Retype, exactly as they appear below, the lines between the line holding "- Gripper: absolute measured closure" and the line holding "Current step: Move", both ends included.

───── COLLECTED MATERIAL ─────

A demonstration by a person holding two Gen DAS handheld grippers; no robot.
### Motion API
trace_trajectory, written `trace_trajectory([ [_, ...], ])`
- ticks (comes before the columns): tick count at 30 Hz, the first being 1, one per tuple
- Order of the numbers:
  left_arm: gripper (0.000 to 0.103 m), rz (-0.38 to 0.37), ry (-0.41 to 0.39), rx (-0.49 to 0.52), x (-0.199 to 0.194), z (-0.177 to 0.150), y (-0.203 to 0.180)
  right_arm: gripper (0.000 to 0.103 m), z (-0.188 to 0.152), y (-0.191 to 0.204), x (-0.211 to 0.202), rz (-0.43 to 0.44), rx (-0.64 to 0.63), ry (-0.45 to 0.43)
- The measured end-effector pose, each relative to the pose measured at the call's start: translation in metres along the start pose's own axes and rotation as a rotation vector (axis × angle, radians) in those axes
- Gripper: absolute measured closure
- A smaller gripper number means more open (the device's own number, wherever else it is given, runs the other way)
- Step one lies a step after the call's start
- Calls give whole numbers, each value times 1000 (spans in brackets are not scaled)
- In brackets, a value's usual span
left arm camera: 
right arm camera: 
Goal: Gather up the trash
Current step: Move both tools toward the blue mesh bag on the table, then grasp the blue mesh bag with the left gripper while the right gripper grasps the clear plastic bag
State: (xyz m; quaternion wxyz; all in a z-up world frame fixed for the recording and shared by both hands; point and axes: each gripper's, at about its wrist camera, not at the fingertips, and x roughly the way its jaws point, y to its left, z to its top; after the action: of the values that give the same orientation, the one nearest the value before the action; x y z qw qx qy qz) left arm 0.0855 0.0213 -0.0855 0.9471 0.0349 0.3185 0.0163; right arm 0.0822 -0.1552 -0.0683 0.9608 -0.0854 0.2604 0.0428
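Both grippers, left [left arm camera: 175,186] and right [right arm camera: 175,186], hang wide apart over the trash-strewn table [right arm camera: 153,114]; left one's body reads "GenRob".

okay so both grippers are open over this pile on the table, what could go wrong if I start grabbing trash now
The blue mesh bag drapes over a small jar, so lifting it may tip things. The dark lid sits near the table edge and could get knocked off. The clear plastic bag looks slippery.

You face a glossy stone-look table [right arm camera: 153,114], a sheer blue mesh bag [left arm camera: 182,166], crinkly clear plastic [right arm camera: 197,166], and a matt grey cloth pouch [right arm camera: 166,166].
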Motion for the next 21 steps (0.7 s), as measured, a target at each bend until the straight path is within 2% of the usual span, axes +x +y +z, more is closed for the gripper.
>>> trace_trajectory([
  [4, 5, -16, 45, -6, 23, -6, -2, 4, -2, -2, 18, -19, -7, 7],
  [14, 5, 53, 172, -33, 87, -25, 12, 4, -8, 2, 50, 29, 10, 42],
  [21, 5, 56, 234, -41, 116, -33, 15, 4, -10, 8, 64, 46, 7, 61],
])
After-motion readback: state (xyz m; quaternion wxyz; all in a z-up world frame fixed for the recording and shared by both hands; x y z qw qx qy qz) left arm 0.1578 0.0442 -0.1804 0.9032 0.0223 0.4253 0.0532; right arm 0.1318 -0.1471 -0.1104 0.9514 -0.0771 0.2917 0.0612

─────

EXERCISE RESULT -
- Gripper: absolute measured closure
- A smaller gripper number means more open (the device's own number, wherever else it is given, runs the other way)
- Step one lies a step after the call's start
- Calls give whole numbers, each value times 1000 (spans in brackets are not scaled)
- In brackets, a value's usual span
left arm camera: 
right arm camera: 
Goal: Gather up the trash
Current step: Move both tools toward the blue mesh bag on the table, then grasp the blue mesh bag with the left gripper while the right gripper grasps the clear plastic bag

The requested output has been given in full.